→ Stored data
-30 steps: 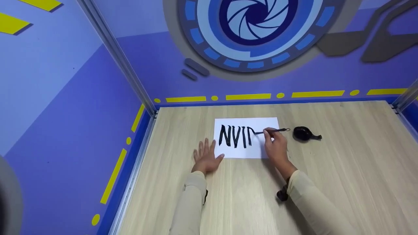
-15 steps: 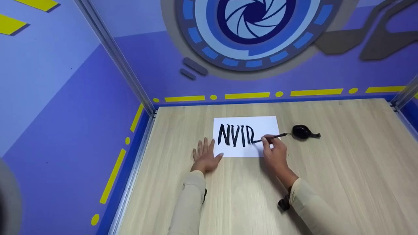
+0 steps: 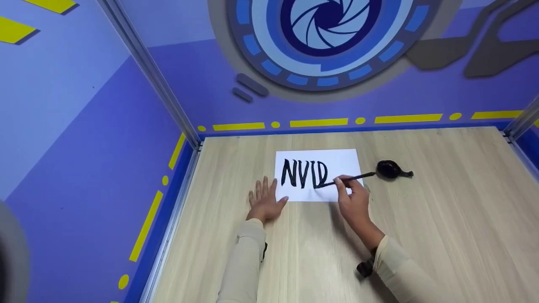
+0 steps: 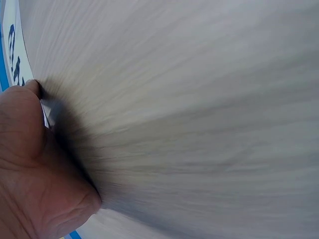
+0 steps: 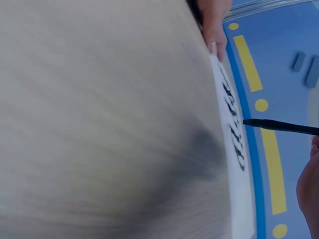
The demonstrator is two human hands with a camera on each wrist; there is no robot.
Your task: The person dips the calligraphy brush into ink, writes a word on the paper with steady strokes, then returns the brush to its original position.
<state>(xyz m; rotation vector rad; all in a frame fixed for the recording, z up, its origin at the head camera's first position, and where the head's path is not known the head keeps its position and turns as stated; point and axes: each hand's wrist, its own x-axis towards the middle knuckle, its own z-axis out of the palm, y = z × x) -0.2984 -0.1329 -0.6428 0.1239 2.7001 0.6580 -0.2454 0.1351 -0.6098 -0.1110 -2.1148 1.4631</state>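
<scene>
A white sheet of paper (image 3: 343, 159) lies on the wooden table, bearing bold black letters that read NVID. My right hand (image 3: 354, 202) pinches a dark, slim brush (image 3: 364, 176) over the paper's right half. In the head view its tip meets the foot of the D; in the right wrist view the brush (image 5: 281, 126) points toward the lettering. My left hand (image 3: 267, 205) lies flat with fingers spread at the sheet's left edge, the thumb at the lower left corner. Mostly the palm side of the left hand (image 4: 45, 174) fills the left wrist view's corner.
Right of the paper sits a small black dish (image 3: 388, 169) with a short handle, near the brush's rear end. The wooden table (image 3: 446, 210) meets a blue-purple back wall (image 3: 185, 84) and a side panel (image 3: 84, 168) on the left.
My right hand has drawn the brush down and then left, and the D's curve now closes at its foot. My left hand has stayed put.
</scene>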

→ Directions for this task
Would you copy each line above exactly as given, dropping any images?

→ Solution for this task
-30 steps: 
-15 steps: 
+0 steps: 
+0 steps: 
+0 steps: 
The demonstrator is two human hands with a camera on each wrist; there is no robot.
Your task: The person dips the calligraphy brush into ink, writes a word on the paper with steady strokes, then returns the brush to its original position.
<state>(xyz m; rotation vector rad; all in a frame fixed for the recording, z up, its origin at the head camera's first position, and where the head's path is not known the head keeps its position and turns as stated; point and axes: each hand's wrist, its own x-axis towards the middle knuckle, its own z-axis out of the palm, y = z × x) -0.2984 -0.1329 -0.6428 0.1239 2.7001 0.6580 -0.2454 0.1351 -0.6098 -0.1110 -2.1148 1.4631</state>
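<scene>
A white sheet of paper (image 3: 343, 159) lies on the wooden table, bearing bold black letters that read NVID. My right hand (image 3: 354, 202) pinches a dark, slim brush (image 3: 364, 176) over the paper's right half. In the head view its tip meets the foot of the D; in the right wrist view the brush (image 5: 281, 126) points toward the lettering. My left hand (image 3: 267, 205) lies flat with fingers spread at the sheet's left edge, the thumb at the lower left corner. Mostly the palm side of the left hand (image 4: 45, 174) fills the left wrist view's corner.
Right of the paper sits a small black dish (image 3: 388, 169) with a short handle, near the brush's rear end. The wooden table (image 3: 446, 210) meets a blue-purple back wall (image 3: 185, 84) and a side panel (image 3: 84, 168) on the left.
My right hand has drawn the brush down and then left, and the D's curve now closes at its foot. My left hand has stayed put.
</scene>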

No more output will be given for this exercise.